# What the task asks
Set down a word-for-word copy of the data below, limited to the lines from the first through the line with "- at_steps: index".

[Dataset records]
++++

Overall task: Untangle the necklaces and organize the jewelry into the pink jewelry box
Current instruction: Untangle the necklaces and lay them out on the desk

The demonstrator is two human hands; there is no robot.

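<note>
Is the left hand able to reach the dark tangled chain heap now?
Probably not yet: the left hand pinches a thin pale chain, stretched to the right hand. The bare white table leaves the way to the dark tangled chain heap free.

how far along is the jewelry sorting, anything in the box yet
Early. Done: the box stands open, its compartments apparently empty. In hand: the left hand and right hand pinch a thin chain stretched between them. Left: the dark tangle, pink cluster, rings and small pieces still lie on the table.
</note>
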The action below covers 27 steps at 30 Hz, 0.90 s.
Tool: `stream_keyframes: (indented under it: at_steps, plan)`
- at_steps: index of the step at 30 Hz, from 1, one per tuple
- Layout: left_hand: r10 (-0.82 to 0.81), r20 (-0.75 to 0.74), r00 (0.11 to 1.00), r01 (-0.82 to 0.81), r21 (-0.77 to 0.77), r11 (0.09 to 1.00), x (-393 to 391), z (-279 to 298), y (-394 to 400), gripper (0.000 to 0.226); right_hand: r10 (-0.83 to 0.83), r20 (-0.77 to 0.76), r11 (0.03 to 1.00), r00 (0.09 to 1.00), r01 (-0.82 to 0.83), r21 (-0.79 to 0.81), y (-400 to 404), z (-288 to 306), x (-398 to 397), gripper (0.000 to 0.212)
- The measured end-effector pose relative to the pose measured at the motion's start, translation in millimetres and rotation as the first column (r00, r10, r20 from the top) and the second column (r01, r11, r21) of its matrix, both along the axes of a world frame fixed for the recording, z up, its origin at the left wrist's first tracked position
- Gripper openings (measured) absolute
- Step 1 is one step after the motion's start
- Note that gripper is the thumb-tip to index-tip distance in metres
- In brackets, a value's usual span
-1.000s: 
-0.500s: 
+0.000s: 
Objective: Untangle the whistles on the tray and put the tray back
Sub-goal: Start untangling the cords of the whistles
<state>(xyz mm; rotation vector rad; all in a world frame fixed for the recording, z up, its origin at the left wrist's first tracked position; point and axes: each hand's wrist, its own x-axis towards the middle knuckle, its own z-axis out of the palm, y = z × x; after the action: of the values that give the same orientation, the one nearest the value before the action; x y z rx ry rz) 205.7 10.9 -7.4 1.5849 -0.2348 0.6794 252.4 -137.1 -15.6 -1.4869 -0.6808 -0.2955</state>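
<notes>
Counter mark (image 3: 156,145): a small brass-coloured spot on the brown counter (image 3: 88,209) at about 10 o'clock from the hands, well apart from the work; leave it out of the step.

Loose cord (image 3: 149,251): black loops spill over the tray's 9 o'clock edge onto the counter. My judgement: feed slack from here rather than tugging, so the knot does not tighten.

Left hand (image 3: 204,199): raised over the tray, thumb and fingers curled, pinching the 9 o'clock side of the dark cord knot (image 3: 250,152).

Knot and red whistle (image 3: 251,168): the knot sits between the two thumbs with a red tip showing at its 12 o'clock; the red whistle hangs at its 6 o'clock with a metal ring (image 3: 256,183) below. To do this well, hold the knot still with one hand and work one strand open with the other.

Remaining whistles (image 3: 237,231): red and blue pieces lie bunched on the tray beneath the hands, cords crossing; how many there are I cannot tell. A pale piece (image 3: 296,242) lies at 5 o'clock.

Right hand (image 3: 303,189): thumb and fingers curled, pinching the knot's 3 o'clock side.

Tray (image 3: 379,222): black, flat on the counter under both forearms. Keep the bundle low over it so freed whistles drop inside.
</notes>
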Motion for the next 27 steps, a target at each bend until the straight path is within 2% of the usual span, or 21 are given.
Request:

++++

# Result below
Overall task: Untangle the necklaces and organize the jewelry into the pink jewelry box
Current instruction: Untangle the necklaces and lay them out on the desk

The demonstrator is two human hands; there is no robot.

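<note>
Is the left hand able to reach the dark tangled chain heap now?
Probably not yet: the left hand pinches a thin pale chain, stretched to the right hand. The bare white table leaves the way to the dark tangled chain heap free.

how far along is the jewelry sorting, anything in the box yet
Early. Done: the box stands open, its compartments apparently empty. In hand: the left hand and right hand pinch a thin chain stretched between them. Left: the dark tangle, pink cluster, rings and small pieces still lie on the table.
</note>
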The action below covers 27 steps at 30 Hz, 0.90 s.
Tool: `stream_keyframes: (indented under it: at_steps, plan)`
- at_steps: index of the step at 30 Hz, from 1, one per tuple

The output is finished.